▶ _What you have to do_:
Each line below must be written out exactly as shown.

START Source data

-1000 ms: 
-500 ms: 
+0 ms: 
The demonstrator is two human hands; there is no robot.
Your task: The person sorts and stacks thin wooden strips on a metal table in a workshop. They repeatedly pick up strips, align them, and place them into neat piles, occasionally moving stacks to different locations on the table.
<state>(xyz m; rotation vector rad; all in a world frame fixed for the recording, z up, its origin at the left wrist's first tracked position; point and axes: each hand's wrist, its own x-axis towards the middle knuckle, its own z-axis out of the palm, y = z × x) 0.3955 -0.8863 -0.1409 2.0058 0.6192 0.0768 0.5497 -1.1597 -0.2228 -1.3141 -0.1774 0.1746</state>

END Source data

▶ _Response box_:
-1000 ms: 
-500 ms: 
+0 ms: 
The demonstrator is two human hands; there is no robot.
Your task: The person sorts and stacks thin wooden strips on a metal table in a workshop. They repeatedly pick up strips, align them, and place them into neat piles, occasionally moving stacks to different locations on the table.
<state>(xyz m; rotation vector rad; all in a world frame fixed for the recording, z up, its origin at the left wrist's first tracked position; point and axes: each hand's wrist, its own x-axis towards the middle knuckle, its own z-axis out of the palm, y = z × x) 0.3955 -0.8863 -0.1409 2.0058 0.6192 0.0768 0.5497 -1.1597 -0.2228 -1.3141 -0.1774 0.1746</state>

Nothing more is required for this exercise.